**Directions:** Which lines in the listing below contain the word "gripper"? Copy each one.

**Given information:**
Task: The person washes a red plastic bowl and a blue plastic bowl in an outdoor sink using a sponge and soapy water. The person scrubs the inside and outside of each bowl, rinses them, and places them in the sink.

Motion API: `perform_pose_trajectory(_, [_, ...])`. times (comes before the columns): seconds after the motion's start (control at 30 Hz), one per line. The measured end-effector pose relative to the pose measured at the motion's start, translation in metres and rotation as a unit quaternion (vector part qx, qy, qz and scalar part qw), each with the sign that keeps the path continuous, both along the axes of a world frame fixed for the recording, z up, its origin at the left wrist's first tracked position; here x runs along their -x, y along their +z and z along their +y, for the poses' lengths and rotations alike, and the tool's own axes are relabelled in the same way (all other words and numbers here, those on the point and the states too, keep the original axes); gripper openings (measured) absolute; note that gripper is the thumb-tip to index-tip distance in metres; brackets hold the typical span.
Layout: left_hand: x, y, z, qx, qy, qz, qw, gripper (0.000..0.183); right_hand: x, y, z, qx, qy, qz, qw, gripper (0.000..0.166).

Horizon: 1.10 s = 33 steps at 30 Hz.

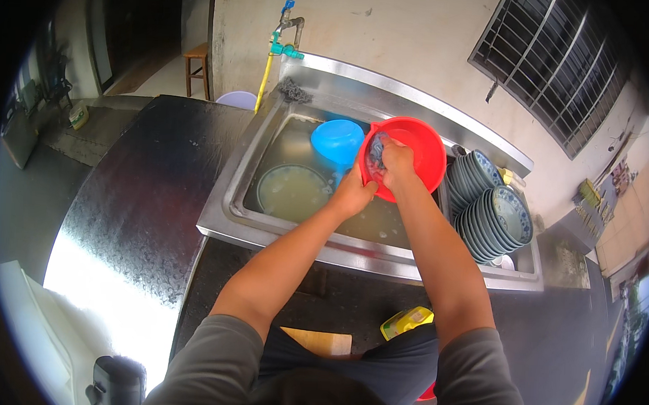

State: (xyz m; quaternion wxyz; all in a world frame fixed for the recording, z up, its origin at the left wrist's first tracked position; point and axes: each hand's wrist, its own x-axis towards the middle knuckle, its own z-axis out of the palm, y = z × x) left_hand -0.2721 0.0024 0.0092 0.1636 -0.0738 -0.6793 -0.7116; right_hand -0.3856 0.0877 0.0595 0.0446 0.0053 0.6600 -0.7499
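Observation:
My left hand (356, 192) grips the near left rim of a red plastic basin (425, 152), which is tilted above the sink water. Inside the basin, my right hand (399, 161) presses a grey scrubbing cloth or pad (377, 149) against the left part of its wall. Left of the basin, a blue plastic bowl (337, 139) floats or rests in the cloudy water. A large round dish (292, 193) lies below the surface, nearer to me. The stainless steel sink (232, 204) surrounds them.
Stacked patterned bowls (489, 226) fill the sink's right side. A dark scouring pad (295, 91) sits on the back left corner, below a green-handled tap (286, 50) with a yellow hose (264, 83). A dark table (135, 194) adjoins at left. A yellow bottle (408, 321) stands below.

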Motion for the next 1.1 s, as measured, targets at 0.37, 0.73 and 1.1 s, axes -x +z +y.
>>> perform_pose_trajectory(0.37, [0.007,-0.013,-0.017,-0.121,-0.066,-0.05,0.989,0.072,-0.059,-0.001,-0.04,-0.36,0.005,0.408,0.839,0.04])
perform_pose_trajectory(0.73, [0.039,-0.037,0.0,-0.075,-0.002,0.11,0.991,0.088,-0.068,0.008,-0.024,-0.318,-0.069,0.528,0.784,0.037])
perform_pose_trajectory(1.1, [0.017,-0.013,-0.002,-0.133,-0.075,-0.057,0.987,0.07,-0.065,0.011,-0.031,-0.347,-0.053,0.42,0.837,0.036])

**Answer space:**
Motion API: `perform_pose_trajectory(_, [_, ...])`. times (comes before the columns): seconds after the motion's start (control at 30 Hz), one per line. The measured end-effector pose relative to the pose measured at the motion's start, translation in metres and rotation as a unit quaternion (vector part qx, qy, qz and scalar part qw), each with the sign that keeps the path continuous, both along the axes of a world frame fixed for the recording, z up, its origin at the left wrist's first tracked position; here x runs along their -x, y along their +z and z along their +y, for the poses' lengths and rotations alike, and the tool's own axes are relabelled in the same way (all other words and numbers here, those on the point and the states too, keep the original axes); gripper openings (measured) absolute; note that gripper is the thumb-tip to index-tip distance in metres; brackets hold the typical span.
Layout: left_hand: x, y, z, qx, qy, qz, qw, gripper (0.000..0.183); right_hand: x, y, z, qx, qy, qz, qw, gripper (0.000..0.166).

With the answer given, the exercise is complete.